Слабое солнце золотило дорогу и придавало траве блеск малахита. Волны рыжих облаков стремились на запад. Виднелись бедные сады, поля пепла и извести, мертвые дома. Вокруг стояла тишина, царило одиночество и отчаяние. Делаборд волочил отяжелевшие ноги, ветер высушил слезы в углах его глаз, он был подавлен.
— Я знаю, что вы правы, Христина, — проговорил он со вздохом, — и это так ужасно. Смерть там, за моей спиной, в которую она мне наносит удар… Я поступил нехорошо, признавшись вам в своей любви, но я не мог молчать. Имейте ко мне сострадание… останьтесь моей дочерью, моим дорогим ребенком… Обещайте, что я увижусь с вами, как-всегда… О, если вы станете меня избегать, — что за ночи и что за дни мне предстоят!
— Я не буду вас избегать! — воскликнула она. — К чему бы я стала это делать? Завтра я буду вас любить так же, как я любила вас вчера.
— Да, неправда ли? Моя любовь слишком ничтожная вещь, чтобы вызвать ваше недовольство. Итак, вы даете обещание — ничего не изменилось?…
Он взял руку Христины. Она ее не отнимала. Она была охвачена состраданием. И, сжимая эту руку, он шептал:
— Думать, что другой человек будет держать эту маленькую руку так, как ее держу я, и что он будет молод и любим! О, ужасная старость! Я понимаю смерть, да, я ее понимаю. Что-то во всем моем теле чувствует, что нужно, чтобы это кончилось. Но стариться! Зачем становиться руиной, презираемой природой и людьми? Зачем эти сморщенные лица, потухшие глаза? Знать, что ты стар и читать это на лице любимой женщины, которая презирает, должна презирать твою любовь. Не правда ли, Христина, вы чувствуете жалость ко мне?
— Да, да, — простонала она, — чувствую жгучую, бесконечную жалость. Вы мужественны, мой дорогой друг, вы захотите, чтобы все это прошло. В том, чего вы хотели, не могло быть ничего, кроме несчастья, ревности и жгучей тоски!
— Не знаю, моя дорогая деточка. Я отдал бы остаток жизни за несколько месяцев этого несчастья. Но что же делать! Это невозможно! Вряд ли я когда-нибудь в глубине души верил бы в то, что это невозможно! Сила, меня толкавшая, была могущественнее всякого благоразумия. Скажите мне еще раз, что мы встретимся… как будто бы ничего не случилось…
— Я это обещала.
— Христина! О, как это чудно! Кто знает: не начну ли я в конце концов любить вас, как отец?

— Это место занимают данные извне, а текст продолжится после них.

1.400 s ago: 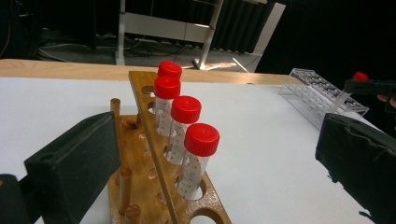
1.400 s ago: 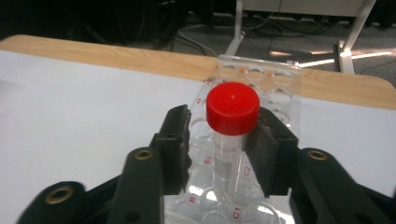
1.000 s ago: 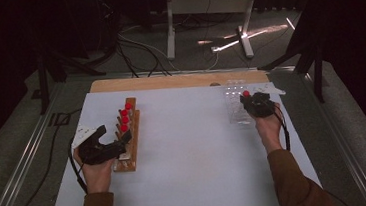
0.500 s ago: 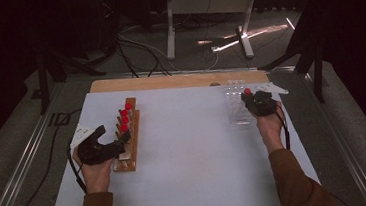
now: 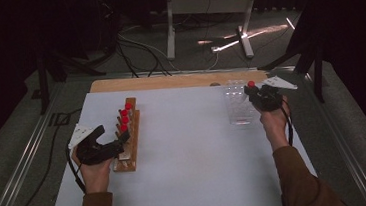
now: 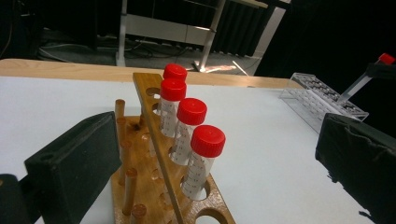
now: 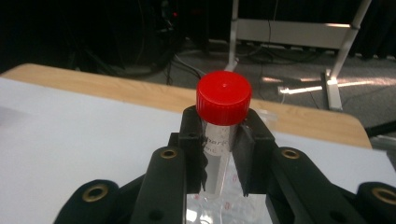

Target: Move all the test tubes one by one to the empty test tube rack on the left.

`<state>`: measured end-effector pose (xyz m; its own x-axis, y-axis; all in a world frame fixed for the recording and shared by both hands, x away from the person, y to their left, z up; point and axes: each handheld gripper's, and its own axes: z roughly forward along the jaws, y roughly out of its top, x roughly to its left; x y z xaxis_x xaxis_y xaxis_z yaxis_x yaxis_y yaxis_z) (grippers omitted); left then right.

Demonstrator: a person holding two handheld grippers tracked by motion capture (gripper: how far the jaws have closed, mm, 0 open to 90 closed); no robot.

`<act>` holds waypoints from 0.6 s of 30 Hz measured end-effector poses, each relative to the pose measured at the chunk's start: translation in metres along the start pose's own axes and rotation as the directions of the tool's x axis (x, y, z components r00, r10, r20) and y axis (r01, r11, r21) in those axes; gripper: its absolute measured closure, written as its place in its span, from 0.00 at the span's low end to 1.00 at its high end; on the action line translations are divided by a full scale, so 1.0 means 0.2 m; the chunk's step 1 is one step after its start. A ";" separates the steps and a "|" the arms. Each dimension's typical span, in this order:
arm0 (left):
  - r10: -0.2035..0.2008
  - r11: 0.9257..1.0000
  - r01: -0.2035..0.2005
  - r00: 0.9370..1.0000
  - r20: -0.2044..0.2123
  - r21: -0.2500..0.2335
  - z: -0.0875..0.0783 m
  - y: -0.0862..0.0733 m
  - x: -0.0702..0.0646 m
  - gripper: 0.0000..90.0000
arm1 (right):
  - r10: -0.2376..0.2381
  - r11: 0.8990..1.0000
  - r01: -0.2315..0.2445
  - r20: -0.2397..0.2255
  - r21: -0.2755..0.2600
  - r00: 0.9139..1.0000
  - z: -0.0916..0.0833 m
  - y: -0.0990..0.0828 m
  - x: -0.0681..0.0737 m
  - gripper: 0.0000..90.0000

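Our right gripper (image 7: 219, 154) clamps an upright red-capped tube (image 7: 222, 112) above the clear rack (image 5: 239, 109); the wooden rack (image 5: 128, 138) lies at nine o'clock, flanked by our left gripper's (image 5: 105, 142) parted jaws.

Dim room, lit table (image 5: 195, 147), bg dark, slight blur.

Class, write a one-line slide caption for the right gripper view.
Right gripper clamps a red-capped tube just below its cap, above the clear rack.

High view: overhead, facing 12 o'clock, far. Left gripper view: low, close to wooden rack (image 6: 154, 186). Right gripper view: close on capped tube (image 7: 223, 116). Shared: clear rack (image 5: 239, 107).
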<state>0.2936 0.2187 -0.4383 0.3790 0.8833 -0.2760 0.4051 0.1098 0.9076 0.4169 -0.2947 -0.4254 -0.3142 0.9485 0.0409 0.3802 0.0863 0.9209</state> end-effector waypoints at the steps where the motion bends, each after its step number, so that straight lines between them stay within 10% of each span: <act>1: 0.001 1.000 -0.001 1.000 0.000 0.000 0.00 0.00 0.00 0.01 | -0.004 1.000 0.004 -0.005 -0.009 1.000 -0.02 0.02 0.00 0.82; 18: 0.002 1.000 -0.002 1.000 0.000 -0.006 -0.01 0.00 0.00 0.01 | -0.053 0.997 0.043 -0.148 -0.067 0.987 -0.20 0.03 0.09 0.82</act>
<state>0.2924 0.2190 -0.4372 0.3800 0.8833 -0.2747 0.3992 0.1113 0.9101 0.3787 -0.2895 -0.4045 -0.4596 0.8868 0.0492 0.3071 0.1067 0.9457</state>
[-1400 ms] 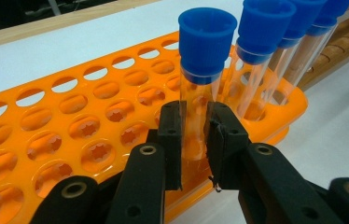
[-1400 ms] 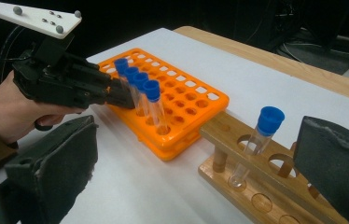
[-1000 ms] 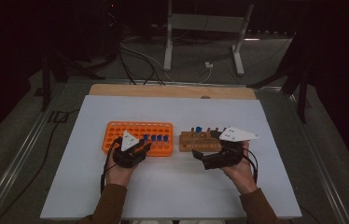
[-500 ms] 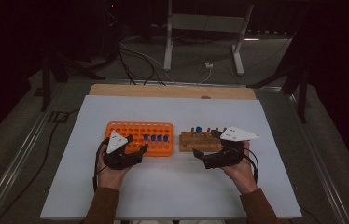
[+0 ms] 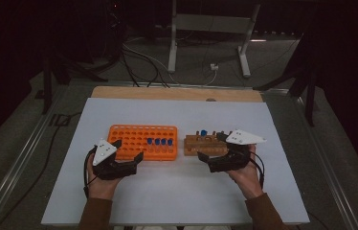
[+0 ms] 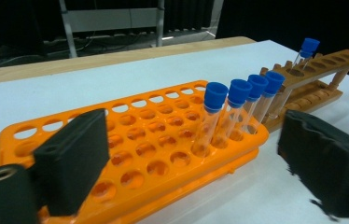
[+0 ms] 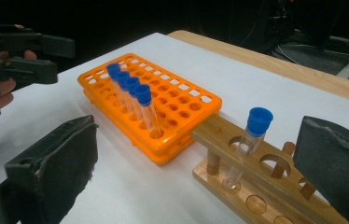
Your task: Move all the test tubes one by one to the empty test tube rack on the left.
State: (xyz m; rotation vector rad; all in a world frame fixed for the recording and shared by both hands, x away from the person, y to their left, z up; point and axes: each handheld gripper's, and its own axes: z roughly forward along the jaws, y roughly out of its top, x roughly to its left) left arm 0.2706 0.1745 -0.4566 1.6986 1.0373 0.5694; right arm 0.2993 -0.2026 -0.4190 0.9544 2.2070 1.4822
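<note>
On the white table (image 5: 177,191), four clear blue-capped test tubes (image 6: 238,109) are seen standing in the orange plastic rack (image 5: 129,139). One blue-capped tube (image 7: 249,140) is left in the brown wooden rack (image 5: 201,146) at three o'clock. The left gripper (image 5: 128,149), just opened, is held empty; the right gripper (image 5: 213,153) is spread, grasping nothing.

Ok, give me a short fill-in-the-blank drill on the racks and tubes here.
1. The orange rack holds ____ blue-capped tubes.
2. The wooden rack holds ____ tube.
3. The cap of the tube in the wooden rack is ____.
4. Nothing sits between the jaws of the left tool; they are ____.

Missing words: four; one; blue; open
</note>
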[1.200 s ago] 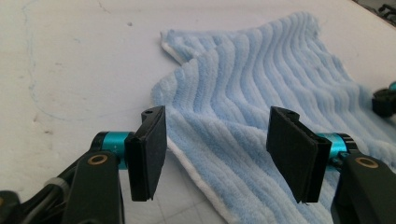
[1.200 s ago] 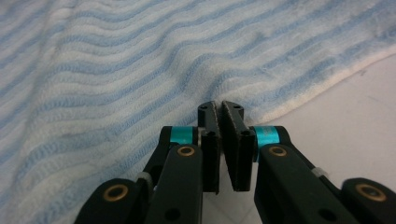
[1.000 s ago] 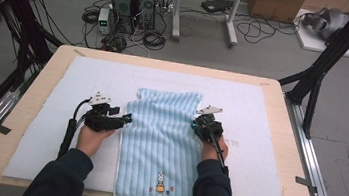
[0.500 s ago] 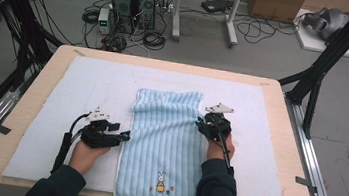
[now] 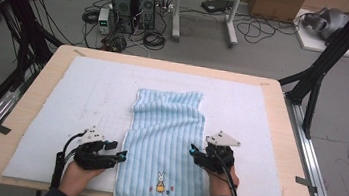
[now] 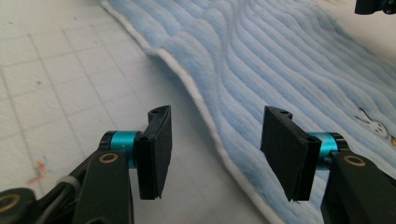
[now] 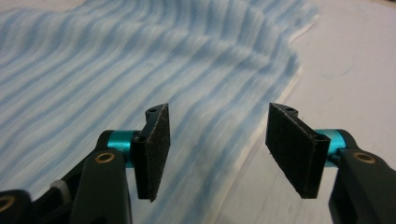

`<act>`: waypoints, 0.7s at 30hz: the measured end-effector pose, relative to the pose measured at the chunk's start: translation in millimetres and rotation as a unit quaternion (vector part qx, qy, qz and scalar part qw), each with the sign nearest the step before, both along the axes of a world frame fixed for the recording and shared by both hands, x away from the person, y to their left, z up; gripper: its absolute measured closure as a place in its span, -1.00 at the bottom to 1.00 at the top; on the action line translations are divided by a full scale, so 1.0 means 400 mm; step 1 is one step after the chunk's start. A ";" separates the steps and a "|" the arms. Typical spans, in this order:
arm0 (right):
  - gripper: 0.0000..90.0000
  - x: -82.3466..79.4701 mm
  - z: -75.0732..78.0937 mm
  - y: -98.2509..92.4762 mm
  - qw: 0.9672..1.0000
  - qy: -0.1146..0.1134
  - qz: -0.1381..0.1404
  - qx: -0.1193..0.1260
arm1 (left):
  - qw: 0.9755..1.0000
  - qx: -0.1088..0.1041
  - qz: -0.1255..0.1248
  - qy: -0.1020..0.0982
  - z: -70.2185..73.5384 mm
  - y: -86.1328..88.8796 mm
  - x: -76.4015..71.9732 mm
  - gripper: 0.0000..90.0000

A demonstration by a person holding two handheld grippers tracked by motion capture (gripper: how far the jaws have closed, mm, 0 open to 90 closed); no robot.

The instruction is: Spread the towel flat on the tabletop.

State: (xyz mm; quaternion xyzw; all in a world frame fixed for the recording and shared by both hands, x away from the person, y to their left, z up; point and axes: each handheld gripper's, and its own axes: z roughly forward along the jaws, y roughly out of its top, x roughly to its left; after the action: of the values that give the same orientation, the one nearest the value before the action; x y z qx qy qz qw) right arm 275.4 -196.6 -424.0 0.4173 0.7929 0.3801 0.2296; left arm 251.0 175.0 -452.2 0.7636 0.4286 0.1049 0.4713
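A light blue striped towel [image 5: 166,127] with a small rabbit motif [image 5: 160,181] lies lengthwise on the white mat [image 5: 87,92]. My left gripper [image 5: 120,156] rests at the towel's left edge near the front, jaws open. In the left gripper view the towel's [image 6: 289,60] white hem runs between the open jaws of the left gripper [image 6: 217,126], untouched. My right gripper [image 5: 192,153] stands at the towel's right edge. Its jaws have just been opening. In the right gripper view the towel [image 7: 116,60] edge lies under the gap of the right gripper [image 7: 219,126], pads apart from it.
The mat covers most of a wooden table [image 5: 280,121]. Black frame struts [image 5: 316,75] rise at both back corners. Computers and cables [image 5: 134,2] sit on the floor beyond. A piece of the right gripper [image 6: 373,5] shows at the far top right of the left gripper view.
Both hands have drawn back toward the near table edge along the towel's sides. The right gripper left the towel's far right corner and its jaws opened.
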 end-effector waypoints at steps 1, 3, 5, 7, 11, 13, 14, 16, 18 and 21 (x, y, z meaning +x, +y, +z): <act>-0.24 -0.009 -0.006 -0.003 1.000 0.004 0.001 -0.002 | 1.000 0.001 -0.004 0.000 -0.002 -0.003 -0.006 -0.12; -0.25 -0.029 -0.018 -0.005 1.000 0.016 -0.002 -0.004 | 1.000 0.005 -0.001 -0.009 -0.001 -0.008 -0.018 -0.30; -0.29 -0.047 -0.028 -0.009 1.000 0.018 -0.001 -0.009 | 1.000 0.013 0.010 -0.008 -0.003 -0.011 -0.026 -0.46; -0.36 -0.064 -0.034 -0.013 1.000 0.025 0.001 -0.008 | 1.000 0.019 0.007 -0.004 -0.006 -0.015 -0.029 -0.47; -0.51 -0.081 -0.037 -0.019 0.999 0.035 0.011 -0.005 | 1.000 0.026 -0.001 -0.006 -0.006 -0.021 -0.036 -0.38; -0.64 -0.094 -0.040 -0.023 0.999 0.048 0.018 -0.007 | 0.999 0.039 -0.001 -0.014 -0.007 -0.028 -0.040 -0.25; -0.68 -0.097 -0.042 -0.025 0.998 0.055 0.022 -0.010 | 0.999 0.047 -0.001 -0.017 -0.007 -0.030 -0.040 -0.19; -0.68 -0.100 -0.043 -0.025 0.998 0.060 0.022 -0.009 | 0.999 0.051 0.004 -0.018 -0.006 -0.029 -0.040 -0.13; -0.42 -0.107 -0.045 -0.030 0.998 0.064 0.023 -0.012 | 0.998 0.053 0.006 -0.021 -0.006 -0.027 -0.042 0.05; 0.01 -0.119 -0.049 -0.046 0.998 0.062 0.012 -0.001 | 0.997 0.061 -0.012 -0.035 -0.008 -0.032 -0.052 0.42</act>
State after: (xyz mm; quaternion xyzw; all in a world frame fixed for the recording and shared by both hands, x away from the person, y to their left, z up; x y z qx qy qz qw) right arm 228.0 -214.8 -443.5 0.4306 0.8106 0.3558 0.1759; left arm 230.1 162.3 -455.5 0.7919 0.3951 0.1518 0.4402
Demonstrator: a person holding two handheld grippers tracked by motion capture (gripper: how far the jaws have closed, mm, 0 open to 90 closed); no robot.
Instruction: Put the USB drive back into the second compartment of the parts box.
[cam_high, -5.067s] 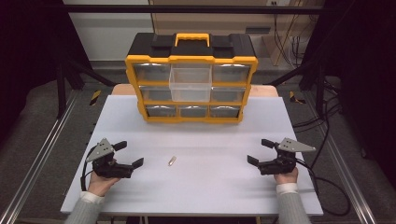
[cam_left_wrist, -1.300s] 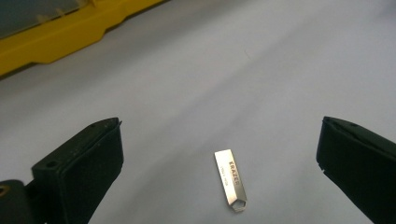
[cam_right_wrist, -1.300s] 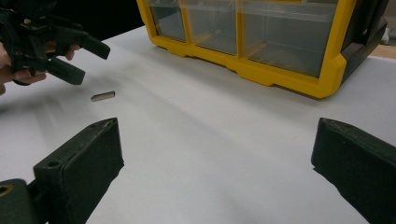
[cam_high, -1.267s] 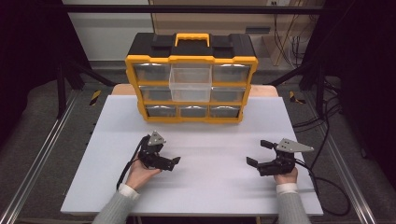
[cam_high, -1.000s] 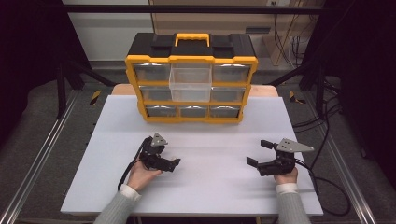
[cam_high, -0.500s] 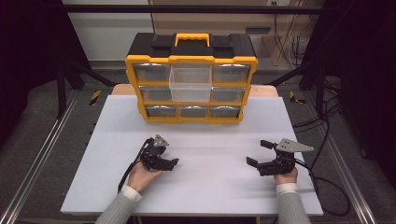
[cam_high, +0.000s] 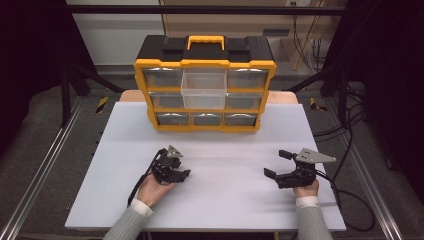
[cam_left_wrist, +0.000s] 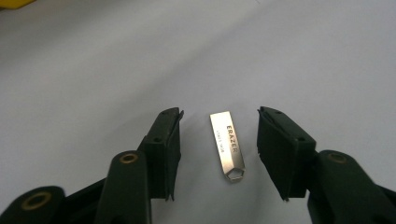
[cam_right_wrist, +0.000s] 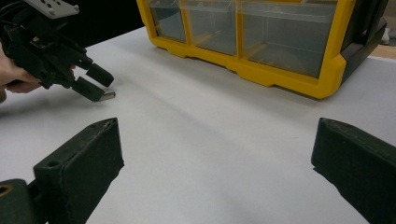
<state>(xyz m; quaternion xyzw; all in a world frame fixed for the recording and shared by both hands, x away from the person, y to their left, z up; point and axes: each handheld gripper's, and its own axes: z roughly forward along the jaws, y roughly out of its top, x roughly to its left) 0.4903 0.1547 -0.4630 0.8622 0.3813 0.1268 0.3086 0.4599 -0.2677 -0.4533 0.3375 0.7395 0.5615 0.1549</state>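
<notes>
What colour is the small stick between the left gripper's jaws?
Shiny silver stick, clearest in the left gripper view.

Yellow drawer organizer (cam_high: 205, 82), white table (cam_high: 225, 200).

Lab test bench, white table (cam_high: 220, 200) in metal frame (cam_high: 45, 165), loose cables (cam_high: 345, 135), yellow drawer organizer (cam_high: 205, 90)

The left gripper (cam_left_wrist: 219, 154) has crossed to the USB stick (cam_left_wrist: 227, 145), its jaws just closing around it.
</notes>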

Он поднес маленькую руку к губам в величайшем порыве страсти; затем с лицом, залитым слезами, убежал через поля нищеты и пепла.
Внизу, на траве, под тусклыми листьями платана, другой, молодой Франсуа Ружмон, провожал его взглядом, полным злобы и ревности. Он повторял с бешенством:
— Она будет его женой! Она отдастся этой позорной руине, этому дряхлому, этому сгнившему телу!..
II
Землекопы и строительные рабочие организовались со спокойным упорством. Никогда еще саботаж не обсуждался более методично и не осуществлялся с большей выдержкой. У каменщиков, как у землекопов и штукатуров, прилежная работа считалась позором. Всякий, исполнявший нормальный урок, был человеком без сердца и без чувства собственного достоинства. Он являлся или несознательным, или рабом. Эта мысль прочно уложилась в головах людей, землекопов и рабочих, разводящих известь.